One of the most diverse and mature woodlands in the country has been discovered under our very noses in County Westmeath.
The Native Woodland Trust say that Ardan Woods, off the N6 near Tyrrellspass, could have huge tourism potential for the area after a multitude of rare woodland species were discovered on the seven-acre woodland.
There is a strong possibility that the horseshoe-shaped woodland is an ‘ancient woodland’, at least 200 years old. Some 99.9 per cent of our ancient woodlands have been lost in Ireland.
Whereas most woodlands have five or six species of trees and shrubs, Ardan Woods boasts at least 19 species of trees and shrubs, which is “close to a record in Ireland”.
Some of the rare species found there include bluebells, enchanters nightshade, early purple orchid, yellow pimpernel, wild strawberry, and wood anemone, as well as rare trees such as buckthorn, wild crab apple, wild privet, and at least two Irish whitebeams. Irish whitebeam is the the only tree unique to Ireland, and there are only 150 official records in the country.
“We have never found so many tree species in one woodland, especially one so small,” said Jim Lawlor, director of the Native Woodland Trust, addressing councillors at last Friday’s Kilbeggan Area meeting.
The Native Woodland Trust are proposing to lease the woodland so that they can monitor the wood and ensure it is safe from threats such as illegal tree felling, theft of trees, grazing, flytipping, or other misuse.
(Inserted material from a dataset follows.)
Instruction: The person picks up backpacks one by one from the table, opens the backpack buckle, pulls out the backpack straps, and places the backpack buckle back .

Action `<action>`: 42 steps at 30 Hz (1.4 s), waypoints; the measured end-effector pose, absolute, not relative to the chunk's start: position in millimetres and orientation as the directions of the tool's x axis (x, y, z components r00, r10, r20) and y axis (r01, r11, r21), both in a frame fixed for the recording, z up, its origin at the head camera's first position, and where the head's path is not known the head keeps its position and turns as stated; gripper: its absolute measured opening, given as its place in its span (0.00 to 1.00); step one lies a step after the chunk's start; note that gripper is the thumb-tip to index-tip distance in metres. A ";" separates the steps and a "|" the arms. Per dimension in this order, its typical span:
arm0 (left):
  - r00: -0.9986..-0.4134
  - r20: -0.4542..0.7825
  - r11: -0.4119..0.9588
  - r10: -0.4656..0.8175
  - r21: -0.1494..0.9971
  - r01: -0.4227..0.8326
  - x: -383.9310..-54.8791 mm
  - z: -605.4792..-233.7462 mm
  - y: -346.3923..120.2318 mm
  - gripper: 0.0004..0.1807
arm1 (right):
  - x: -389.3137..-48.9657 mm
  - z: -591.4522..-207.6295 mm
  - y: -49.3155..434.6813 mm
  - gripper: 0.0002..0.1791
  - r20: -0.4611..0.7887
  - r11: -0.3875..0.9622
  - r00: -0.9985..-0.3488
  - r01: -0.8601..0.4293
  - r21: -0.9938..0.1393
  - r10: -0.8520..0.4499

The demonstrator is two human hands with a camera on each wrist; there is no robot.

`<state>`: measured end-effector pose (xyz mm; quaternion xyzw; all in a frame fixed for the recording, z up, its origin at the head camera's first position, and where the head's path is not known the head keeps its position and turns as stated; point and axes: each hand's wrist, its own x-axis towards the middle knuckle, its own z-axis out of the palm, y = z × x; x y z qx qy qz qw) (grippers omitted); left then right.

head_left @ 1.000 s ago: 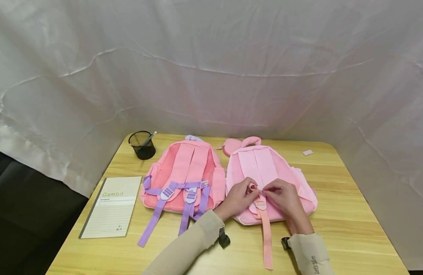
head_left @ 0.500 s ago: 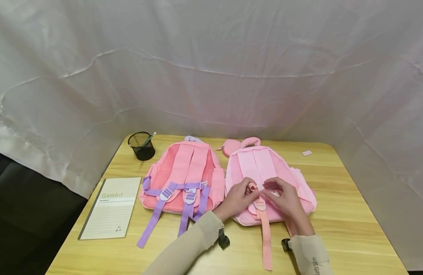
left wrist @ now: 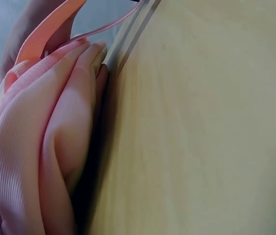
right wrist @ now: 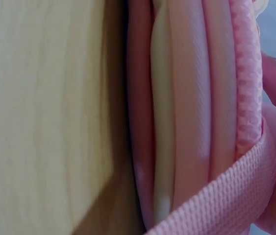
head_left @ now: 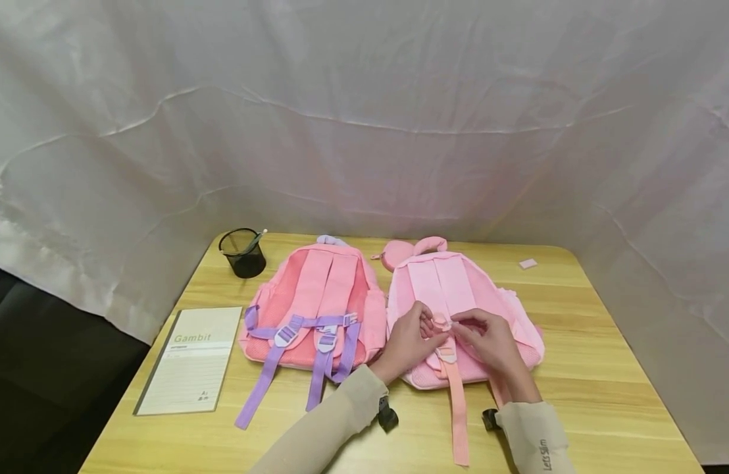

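Observation:
A light pink backpack (head_left: 414,283) lies back side up on the table, its straps toward me. At its lower middle my left hand (head_left: 404,342) holds a short rolled pink strap (head_left: 440,320) with thumb and curled fingers. Opposite it, my right hand (head_left: 489,339) pinches a small white buckle (head_left: 447,325) at that strap. Below them a white strap adjuster (head_left: 446,355) carries a peach strap (head_left: 458,415) that hangs onto the tabletop. In the right wrist view, a pink webbing strap (right wrist: 221,196) crosses the bag's side close to the right fingers.
A coral backpack (head_left: 329,276) with purple straps (head_left: 264,388) lies left of the pink one. Farther left are a notebook (head_left: 189,368) and a black mesh pen holder (head_left: 246,260). A round pink pouch (head_left: 397,254) and small pale block (head_left: 527,263) lie at the back.
The strap roll has turned and slipped out toward the left fingertips, and the left fingers have loosened around it. The right hand's fingertips have closed together at the buckle.

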<state>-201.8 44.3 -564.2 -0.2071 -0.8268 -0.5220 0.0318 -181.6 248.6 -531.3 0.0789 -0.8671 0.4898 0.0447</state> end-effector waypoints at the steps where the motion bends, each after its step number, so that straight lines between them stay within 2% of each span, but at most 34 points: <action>1: -0.921 0.265 0.392 0.285 0.845 0.365 -201.7 -564.1 44.9 0.21 | -182.2 -532.6 248.5 0.11 0.162 0.500 -0.983 -0.184 -0.846 -0.087; 5: -0.929 0.277 0.450 0.244 0.817 0.362 -201.6 -563.2 47.1 0.14 | -183.1 -535.7 247.9 0.11 0.182 0.470 -0.982 -0.186 -0.863 -0.054; 10: -0.897 0.330 0.456 0.293 0.777 0.435 -200.3 -562.9 50.8 0.04 | -181.4 -536.7 247.1 0.12 0.187 0.432 -0.982 -0.177 -0.884 -0.019; 15: -0.888 0.347 0.450 0.302 0.769 0.454 -199.0 -563.2 52.2 0.03 | -179.9 -535.7 245.6 0.11 0.214 0.374 -0.977 -0.206 -0.904 -0.020; 22: -0.898 0.347 0.417 0.270 0.798 0.434 -197.3 -564.1 50.4 0.03 | -180.5 -535.5 241.6 0.07 0.294 0.407 -0.956 -0.272 -0.872 -0.008; 31: -0.866 0.375 0.486 0.330 0.719 0.497 -195.8 -565.0 50.7 0.03 | -181.4 -527.9 239.1 0.08 0.289 0.371 -0.955 -0.247 -0.896 0.062; 38: -0.855 0.379 0.499 0.354 0.697 0.516 -196.0 -561.8 50.5 0.04 | -174.8 -501.7 230.6 0.08 0.286 0.384 -0.951 -0.222 -0.896 0.118; 42: -0.866 0.357 0.498 0.349 0.712 0.494 -198.4 -554.7 50.2 0.04 | -176.9 -500.8 231.1 0.09 0.293 0.360 -0.949 -0.235 -0.903 0.114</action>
They also want to increase use of the woodlands for walking and recreation, as “an under-used woods more likely to be lost”.
“Ardan is a jewel, and we want to bring people in and show them how special it is,” said Mr Lawlor.
Access will be improved, signage and information boards will be provided, and guided walks, particularly in spring, are to be run by the trust, who will engage with nearby neighbours to ensure goodwill and involvement from the local community.
Councillors welcomed the presentation, with Cllr Colm Arthur describing the development as “very positive for the area” and Cllr Ger Corcoran hailing it as “a major tourist attraction”.
The Native Woodland Trust also suggested the establishment of a small local tree nursery, with the intention of collecting seeds from Ardan Woods and planting trees locally. The trust has a strong record of planting woodlands as well as running a Trees for Schools programme with schools across the country.